> [SUPPLIED MATERIAL]
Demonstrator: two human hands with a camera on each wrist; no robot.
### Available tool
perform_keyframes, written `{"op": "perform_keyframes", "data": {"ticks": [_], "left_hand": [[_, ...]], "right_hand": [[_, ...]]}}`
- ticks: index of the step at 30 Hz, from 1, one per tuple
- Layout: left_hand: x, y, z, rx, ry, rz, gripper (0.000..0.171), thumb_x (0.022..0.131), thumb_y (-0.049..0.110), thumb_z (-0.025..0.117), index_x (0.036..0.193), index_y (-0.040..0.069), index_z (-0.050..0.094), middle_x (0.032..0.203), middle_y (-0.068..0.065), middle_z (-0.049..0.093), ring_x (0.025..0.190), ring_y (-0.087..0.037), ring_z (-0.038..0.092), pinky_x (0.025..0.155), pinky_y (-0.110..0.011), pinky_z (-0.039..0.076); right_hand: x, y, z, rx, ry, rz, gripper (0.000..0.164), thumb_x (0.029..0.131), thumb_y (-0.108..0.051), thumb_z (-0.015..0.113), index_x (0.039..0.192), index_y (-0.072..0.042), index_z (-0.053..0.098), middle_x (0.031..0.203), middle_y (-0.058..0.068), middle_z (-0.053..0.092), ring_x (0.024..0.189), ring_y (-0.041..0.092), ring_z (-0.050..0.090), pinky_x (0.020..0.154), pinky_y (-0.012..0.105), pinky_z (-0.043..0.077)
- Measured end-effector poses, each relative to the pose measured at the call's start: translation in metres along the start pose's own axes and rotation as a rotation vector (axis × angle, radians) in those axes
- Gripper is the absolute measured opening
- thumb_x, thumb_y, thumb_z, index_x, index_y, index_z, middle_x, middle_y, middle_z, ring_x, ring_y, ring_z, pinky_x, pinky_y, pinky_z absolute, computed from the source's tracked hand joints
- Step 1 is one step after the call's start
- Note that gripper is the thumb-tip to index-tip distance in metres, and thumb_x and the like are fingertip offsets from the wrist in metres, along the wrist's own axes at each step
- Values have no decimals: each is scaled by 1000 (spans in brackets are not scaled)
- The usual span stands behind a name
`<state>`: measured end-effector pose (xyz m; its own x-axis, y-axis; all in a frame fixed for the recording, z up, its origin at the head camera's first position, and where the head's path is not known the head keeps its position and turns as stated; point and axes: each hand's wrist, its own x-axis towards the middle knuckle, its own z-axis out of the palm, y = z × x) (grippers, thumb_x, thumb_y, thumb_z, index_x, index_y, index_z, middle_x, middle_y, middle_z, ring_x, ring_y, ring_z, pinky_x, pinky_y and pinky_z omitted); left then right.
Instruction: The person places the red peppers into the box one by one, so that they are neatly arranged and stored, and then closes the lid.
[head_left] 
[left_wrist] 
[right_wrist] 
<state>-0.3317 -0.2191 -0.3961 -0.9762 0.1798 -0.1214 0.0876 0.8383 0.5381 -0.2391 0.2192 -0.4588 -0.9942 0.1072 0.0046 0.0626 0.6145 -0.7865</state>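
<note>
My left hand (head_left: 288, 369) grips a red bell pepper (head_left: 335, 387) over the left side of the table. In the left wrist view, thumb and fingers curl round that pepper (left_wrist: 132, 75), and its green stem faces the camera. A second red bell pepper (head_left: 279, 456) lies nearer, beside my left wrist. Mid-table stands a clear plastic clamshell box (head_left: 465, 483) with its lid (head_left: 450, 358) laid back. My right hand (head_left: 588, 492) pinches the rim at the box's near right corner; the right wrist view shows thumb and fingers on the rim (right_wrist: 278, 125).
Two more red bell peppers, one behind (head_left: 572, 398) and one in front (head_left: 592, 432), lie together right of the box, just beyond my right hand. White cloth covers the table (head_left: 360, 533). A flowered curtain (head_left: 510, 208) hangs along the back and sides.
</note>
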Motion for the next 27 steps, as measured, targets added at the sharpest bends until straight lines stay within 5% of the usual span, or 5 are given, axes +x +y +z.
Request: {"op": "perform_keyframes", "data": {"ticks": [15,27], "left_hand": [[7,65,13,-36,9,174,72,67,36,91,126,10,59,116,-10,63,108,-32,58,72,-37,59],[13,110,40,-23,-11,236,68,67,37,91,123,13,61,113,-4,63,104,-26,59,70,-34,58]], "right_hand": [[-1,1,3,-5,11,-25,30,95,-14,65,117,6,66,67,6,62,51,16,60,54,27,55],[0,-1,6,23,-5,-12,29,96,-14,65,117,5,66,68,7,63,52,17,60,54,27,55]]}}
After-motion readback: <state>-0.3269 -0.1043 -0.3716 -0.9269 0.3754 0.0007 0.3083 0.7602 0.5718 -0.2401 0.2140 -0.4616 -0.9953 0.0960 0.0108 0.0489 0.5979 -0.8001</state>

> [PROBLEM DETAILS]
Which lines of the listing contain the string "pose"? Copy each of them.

> [SOLUTION FOR THIS TASK]
- Measured end-effector poses, each relative to the pose measured at the call's start: translation in metres along the start pose's own axes and rotation as a rotation vector (axis × angle, radians) in those axes
`<state>`: measured end-effector pose (xyz m; its own x-axis, y-axis; all in a frame fixed for the recording, z up, its origin at the head camera's first position, and where the head's path is not known the head keeps its position and turns as stated; point and axes: each hand's wrist, its own x-axis towards the middle knuckle, its own z-axis out of the palm, y = z × x) (grippers, thumb_x, thumb_y, thumb_z, index_x, index_y, index_z, middle_x, middle_y, middle_z, ring_x, ring_y, ring_z, pinky_x, pinky_y and pinky_z omitted); left then right.

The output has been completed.